● **About this exercise**: Copy verbatim the block of lines in the entries below whose first line contains "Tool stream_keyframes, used" and whose last line contains "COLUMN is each". Leave out all other lines.

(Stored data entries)
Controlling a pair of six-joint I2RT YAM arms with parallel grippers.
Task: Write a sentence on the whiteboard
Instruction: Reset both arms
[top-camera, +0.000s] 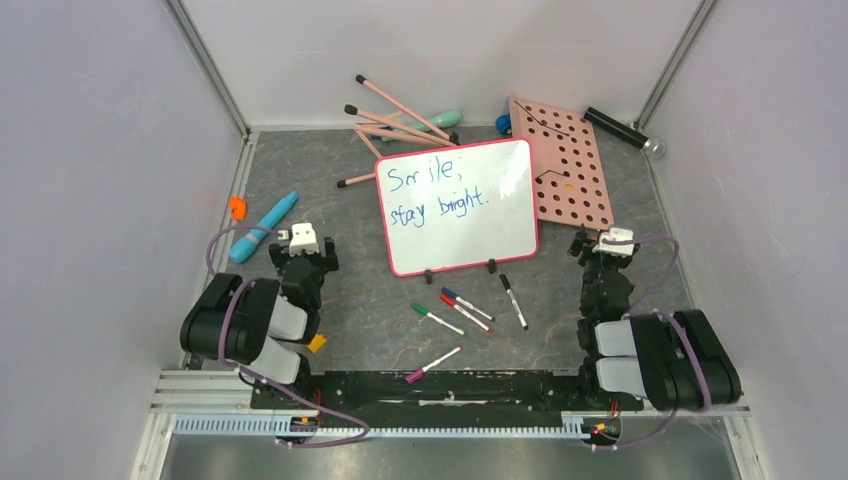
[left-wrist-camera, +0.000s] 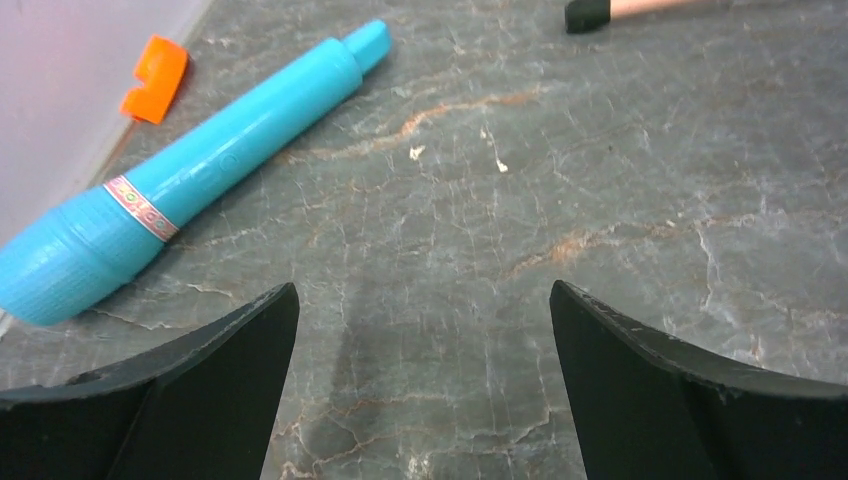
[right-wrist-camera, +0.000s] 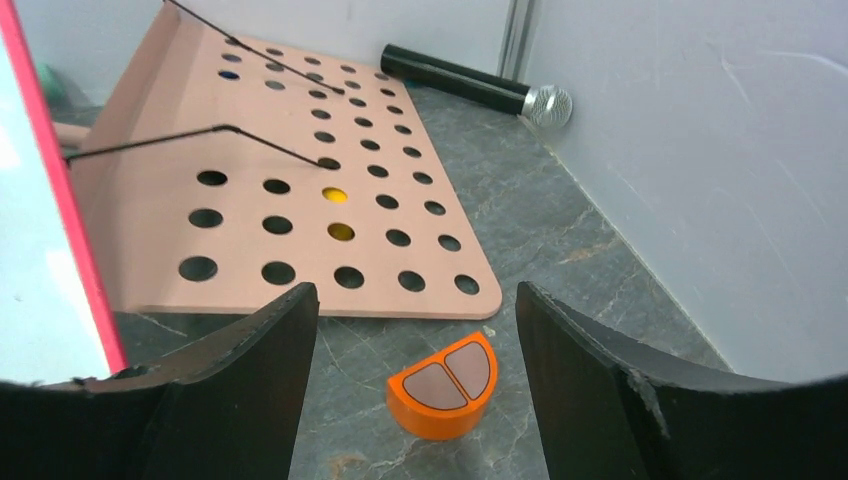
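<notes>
- We see the whiteboard (top-camera: 505, 225) as glossy white, rimmed in pink-red, with black feet.
- The sentence (top-camera: 437, 210) on it is blue.
- The pegboard (right-wrist-camera: 300, 150) is dusty pink, patterned with rows of round holes; we spot yellow in two.
- The table (left-wrist-camera: 600, 200) is dark grey, marbled with pale and rust-brown veins.
- We note a turquoise tube (left-wrist-camera: 200, 170) with a white-and-red band, and an orange clip (left-wrist-camera: 155, 78).
- An orange half-disc (right-wrist-camera: 445, 385) carries two grey-brown segments.
- A green-capped marker (top-camera: 437, 319) and a magenta-capped marker (top-camera: 433, 364) have white barrels.
- The left pincer (left-wrist-camera: 424, 295) and the right pincer (right-wrist-camera: 415, 295) are black.
</notes>
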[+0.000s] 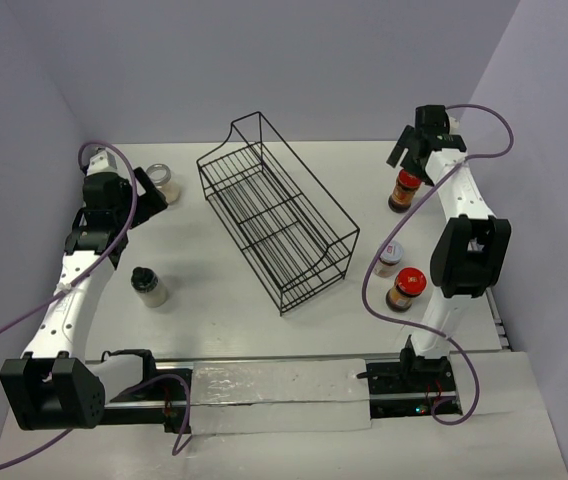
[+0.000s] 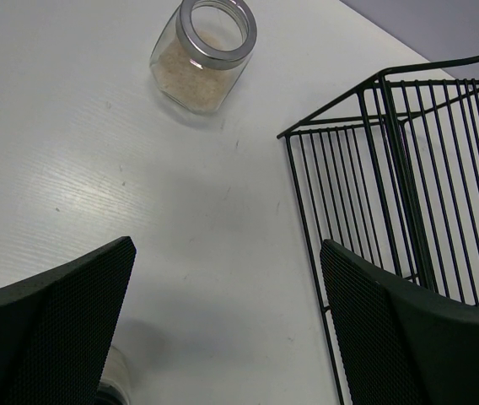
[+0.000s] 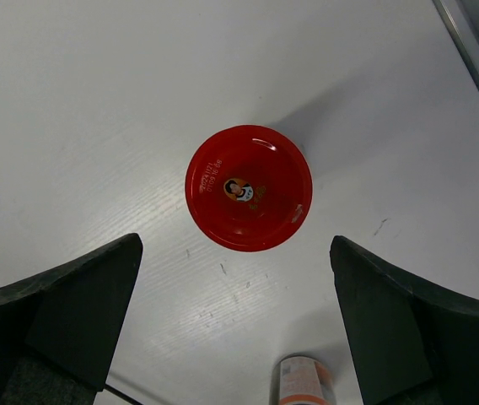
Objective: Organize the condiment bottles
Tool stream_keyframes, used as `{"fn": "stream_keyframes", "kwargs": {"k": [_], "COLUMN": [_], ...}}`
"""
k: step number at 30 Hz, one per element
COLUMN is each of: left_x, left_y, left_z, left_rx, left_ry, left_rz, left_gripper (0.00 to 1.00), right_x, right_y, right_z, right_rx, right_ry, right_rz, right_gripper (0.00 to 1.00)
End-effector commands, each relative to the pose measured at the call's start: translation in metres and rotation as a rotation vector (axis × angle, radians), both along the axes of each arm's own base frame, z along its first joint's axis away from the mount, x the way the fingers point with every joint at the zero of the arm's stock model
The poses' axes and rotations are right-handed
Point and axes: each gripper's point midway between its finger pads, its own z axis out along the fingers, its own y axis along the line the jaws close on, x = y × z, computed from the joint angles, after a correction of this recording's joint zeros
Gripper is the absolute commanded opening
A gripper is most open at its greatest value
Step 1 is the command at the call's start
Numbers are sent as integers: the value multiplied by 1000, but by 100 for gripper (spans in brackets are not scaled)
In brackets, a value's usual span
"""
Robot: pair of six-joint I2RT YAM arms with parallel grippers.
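1. the right hand (image 3: 234, 245) hangs over the far red-lidded jar (image 3: 248, 187) with its jaws spread wide and nothing held. the jar stands upright on the desk (image 3: 96, 101), to the right of the wire rack (image 1: 274, 210).
2. the lid is seen slightly ahead of the gap between the jaws, so centring is advised before any descent.
3. a straight drop is favoured, so that the glass below the lid is gripped rather than the rim.
4. the white-lidded jar (image 3: 305, 381) stands near and should not be brushed.
5. the left hand (image 2: 227, 249) is also wide and empty, pointed towards the pale-filled jar (image 2: 204, 55) beside the rack's end.
6. the black-capped jar (image 1: 147, 286) and the near red-lidded jar (image 1: 405, 288) stand outside the rack.
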Motion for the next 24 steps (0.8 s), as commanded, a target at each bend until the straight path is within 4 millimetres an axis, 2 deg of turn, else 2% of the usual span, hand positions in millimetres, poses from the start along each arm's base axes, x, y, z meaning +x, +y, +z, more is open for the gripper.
{"fn": "stream_keyframes", "kwargs": {"k": [1, 11, 24], "left_x": [7, 7, 7], "left_y": [0, 2, 6], "left_z": [22, 16, 15], "left_rx": [6, 13, 19], "left_ry": [-53, -38, -39], "left_rz": [1, 12, 34], "left_gripper": [100, 99, 99], "right_x": [7, 9, 19], "right_y": [-5, -12, -18], "right_z": [6, -22, -37], "right_rx": [-10, 2, 15], "right_ry": [-8, 27, 44], "right_rz": [-3, -30, -19], "right_gripper": [100, 100, 100]}}
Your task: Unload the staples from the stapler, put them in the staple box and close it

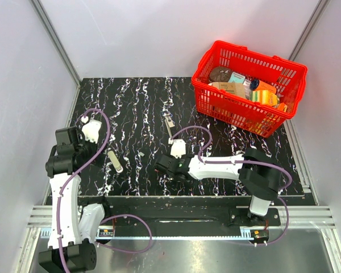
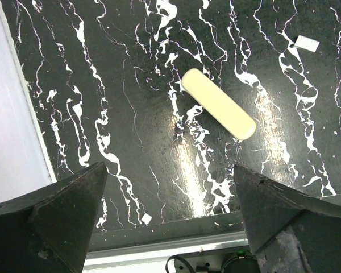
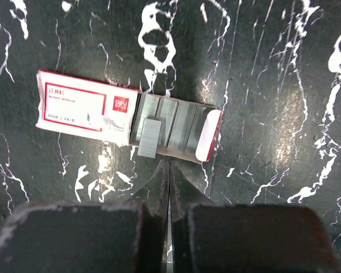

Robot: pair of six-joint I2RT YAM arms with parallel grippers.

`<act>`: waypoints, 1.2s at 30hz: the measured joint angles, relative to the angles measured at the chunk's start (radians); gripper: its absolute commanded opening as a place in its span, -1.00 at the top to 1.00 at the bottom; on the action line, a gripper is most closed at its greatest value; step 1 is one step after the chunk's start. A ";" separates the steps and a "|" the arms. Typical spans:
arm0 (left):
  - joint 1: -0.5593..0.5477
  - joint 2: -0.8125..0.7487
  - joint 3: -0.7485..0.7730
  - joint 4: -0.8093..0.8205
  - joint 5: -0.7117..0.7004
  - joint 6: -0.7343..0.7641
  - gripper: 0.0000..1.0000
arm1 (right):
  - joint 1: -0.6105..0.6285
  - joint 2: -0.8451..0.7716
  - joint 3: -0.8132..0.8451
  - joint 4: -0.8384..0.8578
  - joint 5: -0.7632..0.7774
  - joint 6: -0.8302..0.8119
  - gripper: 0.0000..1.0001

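Right end effector (image 3: 168, 168) is sitting fully closed, empty, just under the loose staple strip (image 3: 148, 138) mid-frame: light, brittle, best pinched along its sides. Left end effector (image 2: 169, 173) is hanging wide open above what's possibly the stapler (image 2: 219, 111).

A: Where can I pass?
B: Bare mat (image 1: 136, 102) mid-table. I'm seeing the red basket (image 1: 247, 85) blocking far right, the staple box (image 3: 125, 116) just ahead of my right gripper (image 3: 169, 168) — a cream bar (image 2: 219, 103) lying left.

Cream stapler (image 2: 219, 111) and open staple box (image 3: 79, 108), well apart.
The stapler lies flat at near left; grey staple strips (image 3: 173, 125) fill the slid-out tray, one loose strip (image 3: 148, 138) across its edge.
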 measured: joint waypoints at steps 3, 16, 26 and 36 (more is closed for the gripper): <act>0.000 0.017 0.000 0.000 0.000 0.000 -0.97 | 0.000 -0.003 -0.021 0.031 -0.031 -0.023 1.00; 0.000 0.022 0.000 0.000 0.000 -0.001 -0.98 | 0.001 -0.006 -0.031 0.103 -0.101 -0.089 1.00; 0.000 0.021 0.000 0.000 0.000 0.000 -0.97 | -0.005 0.012 -0.016 0.115 -0.101 -0.120 1.00; 0.000 0.021 0.000 0.000 0.001 -0.001 -0.97 | -0.029 0.021 -0.011 0.117 -0.101 -0.145 1.00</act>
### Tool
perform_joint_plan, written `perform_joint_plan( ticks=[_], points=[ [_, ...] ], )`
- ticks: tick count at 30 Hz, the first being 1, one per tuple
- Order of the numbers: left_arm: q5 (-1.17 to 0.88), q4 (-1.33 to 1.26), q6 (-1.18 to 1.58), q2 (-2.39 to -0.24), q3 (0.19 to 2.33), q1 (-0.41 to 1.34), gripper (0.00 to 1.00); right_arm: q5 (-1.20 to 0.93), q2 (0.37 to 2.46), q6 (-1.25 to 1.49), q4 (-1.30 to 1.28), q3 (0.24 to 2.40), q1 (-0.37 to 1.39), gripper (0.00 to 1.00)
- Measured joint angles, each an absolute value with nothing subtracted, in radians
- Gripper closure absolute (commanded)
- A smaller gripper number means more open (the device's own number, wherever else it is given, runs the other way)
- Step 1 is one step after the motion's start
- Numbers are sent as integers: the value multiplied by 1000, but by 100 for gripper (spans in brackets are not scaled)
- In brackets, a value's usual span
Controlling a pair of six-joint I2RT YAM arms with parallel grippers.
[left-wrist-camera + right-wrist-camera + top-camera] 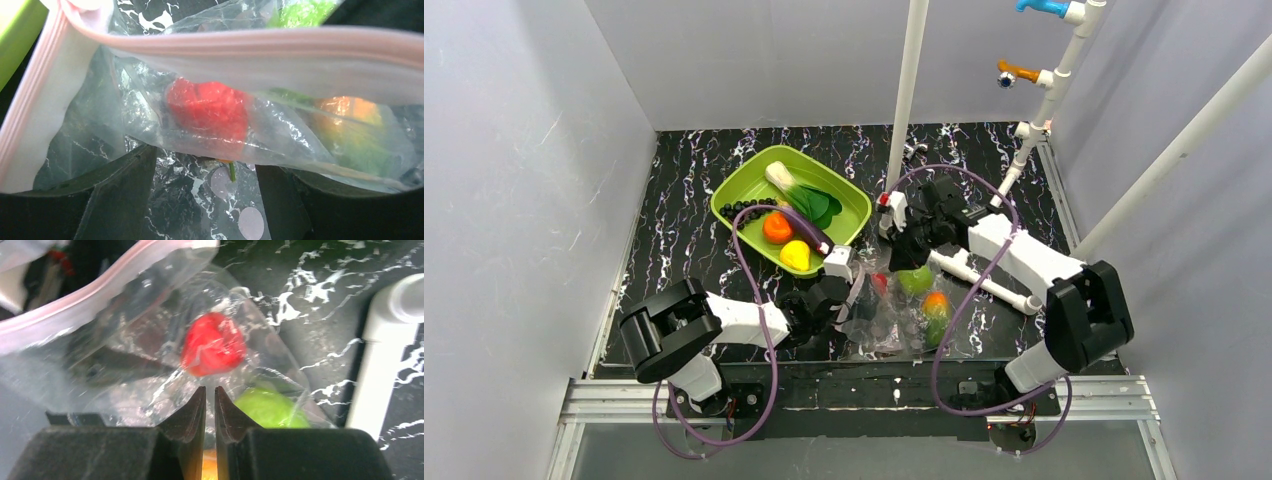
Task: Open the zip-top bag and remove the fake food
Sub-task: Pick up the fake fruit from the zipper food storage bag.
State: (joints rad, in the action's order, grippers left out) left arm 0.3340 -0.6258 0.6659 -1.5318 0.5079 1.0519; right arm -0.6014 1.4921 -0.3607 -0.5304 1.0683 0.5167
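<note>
**Desk:** What's in each container?

**Me:** I see four pieces of fake food in the green tray (742,178): the leafy green (799,190), the grapes (742,208), an orange (776,228) and the lemon (795,255). The zip-top bag (864,320) lies on the black marbled table (684,230) near the front edge, between my two arms. Its pink zip strip is parted. Inside I make out a red fruit (207,110), a green apple (270,407) and an orange-and-green piece (350,125).

**Desk:** And the hands?

**Me:** My left gripper (210,200) sits at the bag's mouth, spread wide. The lower film lies loose between its fingers, and nothing is clamped. My right gripper (210,400) is pressed almost together, pinching the bag's plastic just short of the red fruit.
</note>
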Motion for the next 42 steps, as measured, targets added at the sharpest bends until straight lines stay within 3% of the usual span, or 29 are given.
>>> perform_joint_plan(
  ticks=[6,14,32,35,38,42],
  points=[
    [339,-640,662,-1532,511,1058,40,-466,1648,-286,-512,1186,542,83],
    [339,-661,649,-1590,556,1058,41,-376,1745,-260,-522,1195,574,83],
    [437,-495,696,-1678,680,1060,42,-511,1790,-313,-606,1195,583,84],
    [440,-491,697,-1678,681,1062,40,-513,1791,-314,-607,1195,583,84],
    [438,-483,686,-1676,682,1063,31,-519,1793,-314,-608,1195,580,84],
    [415,-468,659,-1657,677,1063,30,-543,1805,-314,-616,1195,577,84]
  ],
)
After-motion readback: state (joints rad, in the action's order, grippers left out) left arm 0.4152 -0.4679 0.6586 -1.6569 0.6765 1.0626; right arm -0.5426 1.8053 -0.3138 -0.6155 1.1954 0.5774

● **Written response**:
Tool stream_keyframes, used as `{"fn": "stream_keyframes", "kwargs": {"k": [_], "COLUMN": [_], ...}}`
"""
k: step number at 30 Hz, one per element
COLUMN is each of: left_x, left_y, left_z, left_rx, left_ry, left_rz, left_gripper (0.00 to 1.00), right_x, right_y, right_z, right_rx, right_ry, right_rz, right_gripper (0.00 to 1.00)

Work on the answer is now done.